Tuesday, October 16th, 2012
CSSquirrel #105: Goggles Are In

October 16th is Ada Lovelace Day, where we get to celebrate and support the presence of women in STEM (Science, Technology, Engineering and Math). I’m reliably informed that web development falls in there somewhere, so today’s comic features three STEM ladies: Brighton developer and console browser expert Anna Debenham, Greek CSS superstar Lea Verou, and Bellingham web designer (from my very own Mindfly Studio) Janae Cram (in her chinchilla alter-ego, Naepalm. Because a CSSquirrel comic wouldn’t be right without a rodent somewhere).

The Countess of Lovelace is traditionally considered the world’s first computer programmer, having been credited with writing the first program for Charles Babbage’s incomplete Analytical Engine. Today, in her honor, people are encouraged to “create role models for girls and women in these male-dominated fields by raising the profile of other women in STEM.”

As anyone who’s been to a web dev conference can tell you, our field has a habit of being a sausage-fest. As someone working in a studio with a very heavy ratio of women to men (3 women to 2 men in our “production” team), I can tell you that this is a low down dirty shame. Women like Anna, Janae and Lea have a great deal to offer to our industry. It bothers me to know that a sizable (although hopefully shrinking) percentage of the men in our field don’t see the industry’s gender discrepancy as a problem, or believe measures made to make women more welcome is somehow an attack on men.

Sigh.

I doubt any readers of this blog are so backwards. If you are, feel free to just stop reading me, because I’m not interested in catering to dickwads. Sure, I could use traffic, but not that badly.

To those who do care, I’m sure you’ve seen much of this, but let’s point out how these three contribute.

Anna’s becoming the go-to expert on the impact of console browsers on your designs. She’s written a well-received article in ALA on the topic.

Janae is an integral part of the Mindfly team, responsible for many of our designs and a surprising amount of our code (she’s far better than I am with databases despite my having a good five year head start on her with them). She’s also been involved in developing several web apps for our local gamer community.
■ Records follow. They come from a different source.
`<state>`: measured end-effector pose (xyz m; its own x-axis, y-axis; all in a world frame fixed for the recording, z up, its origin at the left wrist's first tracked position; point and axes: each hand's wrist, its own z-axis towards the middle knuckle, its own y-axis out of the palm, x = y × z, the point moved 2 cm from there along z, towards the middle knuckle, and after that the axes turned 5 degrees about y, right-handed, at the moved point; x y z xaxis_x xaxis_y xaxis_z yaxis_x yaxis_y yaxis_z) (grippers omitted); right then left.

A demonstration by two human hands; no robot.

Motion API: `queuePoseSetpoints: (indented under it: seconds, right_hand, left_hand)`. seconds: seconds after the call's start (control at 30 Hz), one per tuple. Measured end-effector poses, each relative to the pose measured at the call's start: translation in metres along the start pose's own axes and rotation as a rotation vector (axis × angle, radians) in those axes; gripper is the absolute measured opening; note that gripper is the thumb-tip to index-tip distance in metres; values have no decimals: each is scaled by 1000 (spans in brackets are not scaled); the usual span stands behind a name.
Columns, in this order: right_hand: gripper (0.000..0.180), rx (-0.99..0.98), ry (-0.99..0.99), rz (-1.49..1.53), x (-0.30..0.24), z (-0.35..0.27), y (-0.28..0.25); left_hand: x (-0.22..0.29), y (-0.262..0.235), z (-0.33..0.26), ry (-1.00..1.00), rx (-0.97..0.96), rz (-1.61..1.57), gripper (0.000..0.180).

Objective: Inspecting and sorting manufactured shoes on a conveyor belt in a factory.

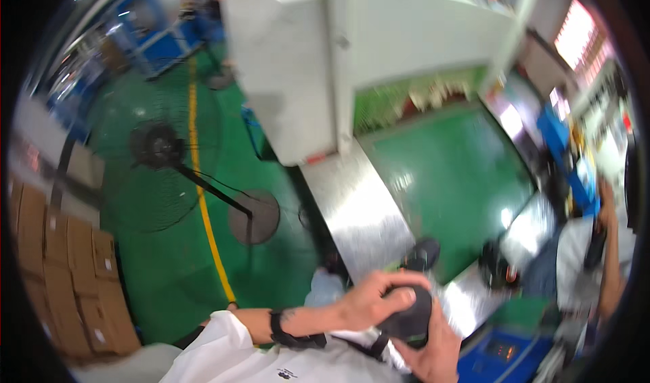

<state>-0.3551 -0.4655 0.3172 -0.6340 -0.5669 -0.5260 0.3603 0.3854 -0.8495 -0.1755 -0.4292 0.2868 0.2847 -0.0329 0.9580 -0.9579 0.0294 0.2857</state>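
Observation:
Close in front of my body, a dark grey or black rounded object (408,315) is held between my two hands; its exact kind is not clear from here. My left hand (372,302) grips it from the left, thumb across its face and fingers over the top. On the other side, my right hand (439,349) wraps its right and lower edge, fingers pointing up. A black band (288,332) circles my left wrist. Just beyond the held object, a dark shoe-like shape (424,253) shows beside a shiny metal surface (365,210).
Ahead stands a large white machine housing (284,65). A pedestal fan (159,145) is to the left, near a yellow floor line (211,237). Cardboard boxes (74,275) are stacked at far left. Another person (582,261) works at right, beyond a blue panel (504,356).

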Motion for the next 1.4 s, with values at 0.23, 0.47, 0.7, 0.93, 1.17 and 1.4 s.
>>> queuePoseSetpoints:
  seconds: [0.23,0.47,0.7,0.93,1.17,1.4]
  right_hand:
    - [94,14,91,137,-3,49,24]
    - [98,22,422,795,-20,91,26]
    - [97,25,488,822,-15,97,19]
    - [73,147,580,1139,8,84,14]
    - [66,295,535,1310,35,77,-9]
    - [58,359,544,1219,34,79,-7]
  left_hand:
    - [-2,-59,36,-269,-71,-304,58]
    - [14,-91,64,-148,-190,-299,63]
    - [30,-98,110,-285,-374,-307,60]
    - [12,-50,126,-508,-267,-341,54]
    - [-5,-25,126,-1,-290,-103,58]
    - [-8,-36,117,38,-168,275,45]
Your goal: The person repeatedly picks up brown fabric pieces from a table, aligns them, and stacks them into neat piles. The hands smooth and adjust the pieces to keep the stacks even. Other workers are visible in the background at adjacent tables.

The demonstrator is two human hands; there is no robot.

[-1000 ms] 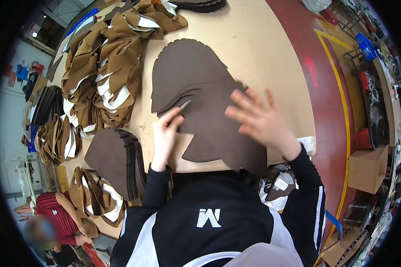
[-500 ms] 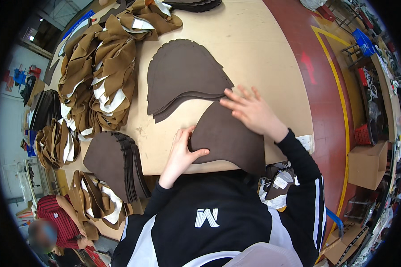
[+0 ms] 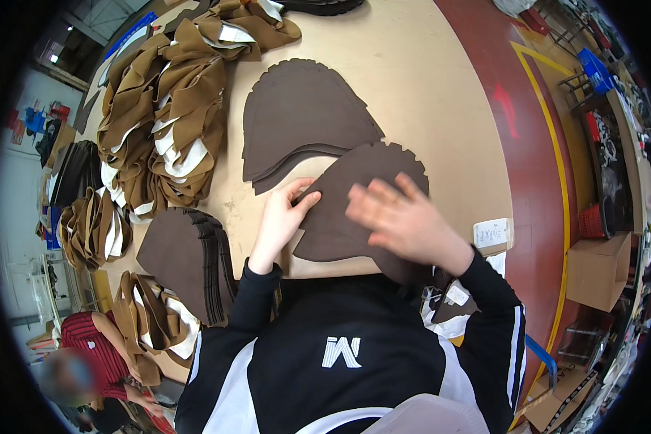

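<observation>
Remotely, I list: one panel (image 3: 333,228), dark brown, smooth, notched along its rounded far end, lying at the near edge of the surface (image 3: 412,65). Left hand (image 3: 286,217): grip pinching the panel's left edge. Right hand (image 3: 405,226): grip open, above the panel (blurred; contact I cannot tell). Beyond: stacked brown panels (image 3: 307,108).

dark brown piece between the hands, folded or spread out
Spread, as far as visible: the dark brown piece shows a broad, smooth face without creases beside the left hand; the right hand hides part of it.
</observation>
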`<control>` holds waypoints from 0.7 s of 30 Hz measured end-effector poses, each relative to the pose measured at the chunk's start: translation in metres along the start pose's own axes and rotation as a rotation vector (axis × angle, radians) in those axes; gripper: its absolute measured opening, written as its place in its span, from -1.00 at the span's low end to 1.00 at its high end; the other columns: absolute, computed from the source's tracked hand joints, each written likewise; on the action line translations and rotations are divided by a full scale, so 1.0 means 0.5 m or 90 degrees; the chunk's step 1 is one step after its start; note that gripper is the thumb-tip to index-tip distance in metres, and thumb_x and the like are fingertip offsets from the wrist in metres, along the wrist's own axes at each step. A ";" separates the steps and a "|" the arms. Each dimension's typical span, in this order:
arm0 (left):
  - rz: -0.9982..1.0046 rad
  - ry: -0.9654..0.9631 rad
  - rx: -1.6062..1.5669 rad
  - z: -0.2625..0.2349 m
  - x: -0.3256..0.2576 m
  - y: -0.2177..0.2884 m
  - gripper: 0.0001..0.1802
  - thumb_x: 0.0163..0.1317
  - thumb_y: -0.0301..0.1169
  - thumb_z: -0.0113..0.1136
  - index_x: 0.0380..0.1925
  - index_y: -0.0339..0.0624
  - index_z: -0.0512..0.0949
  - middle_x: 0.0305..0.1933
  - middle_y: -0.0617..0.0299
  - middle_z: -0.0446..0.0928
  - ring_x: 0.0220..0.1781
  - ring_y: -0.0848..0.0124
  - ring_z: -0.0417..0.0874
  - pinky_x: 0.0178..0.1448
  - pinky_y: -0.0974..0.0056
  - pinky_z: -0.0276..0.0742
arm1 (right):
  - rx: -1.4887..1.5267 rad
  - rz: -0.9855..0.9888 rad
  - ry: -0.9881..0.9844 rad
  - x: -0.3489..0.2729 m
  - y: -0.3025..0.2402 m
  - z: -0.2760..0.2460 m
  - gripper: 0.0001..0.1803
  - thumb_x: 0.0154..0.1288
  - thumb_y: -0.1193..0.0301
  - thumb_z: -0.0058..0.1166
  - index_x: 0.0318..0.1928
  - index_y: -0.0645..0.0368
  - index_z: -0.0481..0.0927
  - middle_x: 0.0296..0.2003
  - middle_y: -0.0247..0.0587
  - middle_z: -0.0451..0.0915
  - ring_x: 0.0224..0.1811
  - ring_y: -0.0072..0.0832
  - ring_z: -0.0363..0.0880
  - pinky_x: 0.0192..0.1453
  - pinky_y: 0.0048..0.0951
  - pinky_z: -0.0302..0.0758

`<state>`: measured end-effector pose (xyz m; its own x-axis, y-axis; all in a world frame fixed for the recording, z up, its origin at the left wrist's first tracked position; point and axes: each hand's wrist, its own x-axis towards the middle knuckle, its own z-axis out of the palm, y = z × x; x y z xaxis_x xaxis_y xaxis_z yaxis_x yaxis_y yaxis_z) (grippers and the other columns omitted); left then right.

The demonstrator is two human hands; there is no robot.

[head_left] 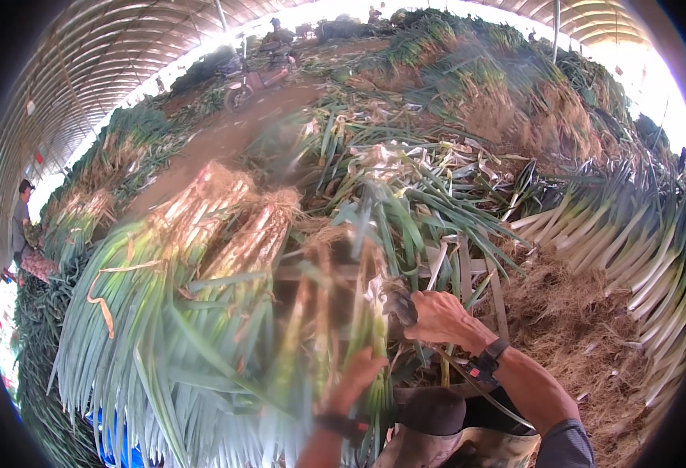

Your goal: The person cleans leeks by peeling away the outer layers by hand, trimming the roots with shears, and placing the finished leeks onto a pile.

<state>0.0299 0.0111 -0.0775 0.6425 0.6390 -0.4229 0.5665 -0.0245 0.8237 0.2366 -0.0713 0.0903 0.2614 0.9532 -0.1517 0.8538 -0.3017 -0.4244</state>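
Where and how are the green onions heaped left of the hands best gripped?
Probably with a grip around the pale stalks just below the roots, from the right: the stalks bunch narrow and straight there, while the leaves fan wide.

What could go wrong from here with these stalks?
The left hand works close to the dark object in the right hand; a slip might bruise the stalks there. Long green leaves overlap on the left, so a pulled bunch could snag. Loose roots lie beside the pale stems on the right and might cling to them.
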 end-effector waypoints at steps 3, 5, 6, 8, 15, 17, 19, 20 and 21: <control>-0.008 0.009 0.010 0.002 0.005 -0.027 -0.49 0.07 -0.07 0.23 -0.21 -0.35 0.56 -0.23 -0.18 0.60 -0.17 0.00 0.63 -0.04 0.03 0.49 | -0.024 -0.039 0.073 0.023 0.004 0.019 -0.52 -0.12 0.17 0.21 -0.31 0.37 0.56 -0.47 0.08 0.61 -0.45 -0.10 0.62 -0.29 -0.17 0.55; 0.009 0.026 0.031 0.005 0.003 -0.023 -0.47 0.07 -0.06 0.25 -0.18 -0.34 0.56 -0.23 -0.19 0.60 -0.16 -0.01 0.64 -0.03 0.02 0.49 | 0.006 -0.022 0.050 0.022 0.006 0.013 -0.49 -0.13 0.15 0.25 -0.33 0.39 0.53 -0.47 0.12 0.59 -0.40 -0.01 0.61 -0.25 -0.11 0.53; 0.025 0.042 0.050 0.004 0.002 -0.021 -0.45 0.08 -0.04 0.26 -0.16 -0.34 0.55 -0.22 -0.19 0.61 -0.14 -0.01 0.65 -0.02 0.02 0.50 | 0.035 -0.006 0.027 0.020 0.004 0.007 -0.46 -0.15 0.13 0.29 -0.35 0.40 0.49 -0.47 0.17 0.57 -0.35 0.08 0.60 -0.21 -0.04 0.51; 0.037 0.045 0.049 0.003 0.001 -0.020 -0.44 0.09 -0.03 0.28 -0.14 -0.34 0.54 -0.20 -0.20 0.61 -0.12 -0.02 0.65 0.00 0.02 0.50 | 0.038 0.009 -0.001 0.007 -0.004 -0.017 -0.46 -0.15 0.13 0.30 -0.34 0.39 0.50 -0.48 0.16 0.58 -0.36 0.07 0.60 -0.22 -0.05 0.51; 0.012 0.033 0.079 -0.035 -0.056 0.071 -0.35 0.09 0.01 0.32 -0.04 -0.37 0.53 -0.11 -0.22 0.61 0.03 -0.03 0.63 0.10 0.02 0.50 | 0.013 -0.113 0.038 -0.087 0.013 -0.040 -0.54 0.04 0.14 0.21 -0.28 0.35 0.55 -0.49 0.05 0.62 -0.51 -0.10 0.63 -0.34 -0.16 0.56; 0.024 0.031 0.134 -0.052 -0.072 0.092 -0.37 0.11 -0.02 0.31 0.00 -0.34 0.53 -0.12 -0.13 0.63 -0.03 0.09 0.65 0.06 0.08 0.53 | 0.060 -0.079 -0.005 -0.150 -0.012 -0.074 -0.54 0.07 0.13 0.24 -0.27 0.32 0.54 -0.46 0.09 0.64 -0.48 -0.03 0.64 -0.33 -0.12 0.57; 0.032 0.032 0.191 -0.056 -0.082 0.094 -0.39 0.14 -0.05 0.30 0.03 -0.31 0.53 -0.13 -0.04 0.65 -0.10 0.20 0.67 0.03 0.14 0.56 | 0.120 -0.125 0.060 -0.211 -0.022 -0.085 -0.52 0.08 0.15 0.29 -0.20 0.32 0.53 -0.43 0.10 0.64 -0.45 0.03 0.65 -0.33 -0.09 0.57; 0.039 0.041 0.207 -0.050 -0.083 0.094 -0.39 0.14 -0.04 0.29 0.02 -0.31 0.53 -0.14 -0.05 0.65 -0.11 0.18 0.68 0.03 0.13 0.56 | 0.116 -0.120 0.062 -0.243 -0.020 -0.087 -0.52 0.08 0.15 0.29 -0.20 0.32 0.53 -0.43 0.10 0.64 -0.45 0.03 0.65 -0.33 -0.09 0.57; 0.045 0.051 0.222 -0.045 -0.084 0.094 -0.39 0.14 -0.02 0.28 0.02 -0.31 0.54 -0.14 -0.06 0.65 -0.12 0.16 0.68 0.03 0.12 0.56 | 0.122 -0.108 0.045 -0.273 -0.017 -0.087 -0.50 0.07 0.17 0.32 -0.16 0.33 0.52 -0.41 0.10 0.63 -0.42 0.04 0.65 -0.32 -0.10 0.57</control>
<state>0.0181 0.0004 -0.0128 0.6521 0.6841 -0.3269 0.6727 -0.3232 0.6656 0.2133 -0.1980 0.1536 0.1583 0.9874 -0.0039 0.7888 -0.1288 -0.6010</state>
Lea seems to have an annoying habit of producing awesome, useful tools for web designers that she’s constantly putting online for everyone to benefit from. Just a couple days back she put out this nifty contrast ratio tool.

That’s just three women. There’s tons more in the field contributing to our industry every day, and millions more yet to enter the field who need to be inspired to join. Our species isn’t going to be getting any less involved with technology as we progress forward, each gender should have a strong role in what our future looks like.

Know any women in the field that inspire you? Please share their story. Tell me about them via one of the methods below, or tell people on your own website. And don’t wait for October 16th every year to bother telling people.

Oh, and Tesla coils? They rock. Miss Naepalm and I saw one in action last weekend.

Tesla Coil

That sphere on the right? It’s a cage big enough for up to four people to stand in. Which gives you a clue how big that coil on the left was. It’s blasts weren’t quite as deafening as lightning… but it was pretty damn close.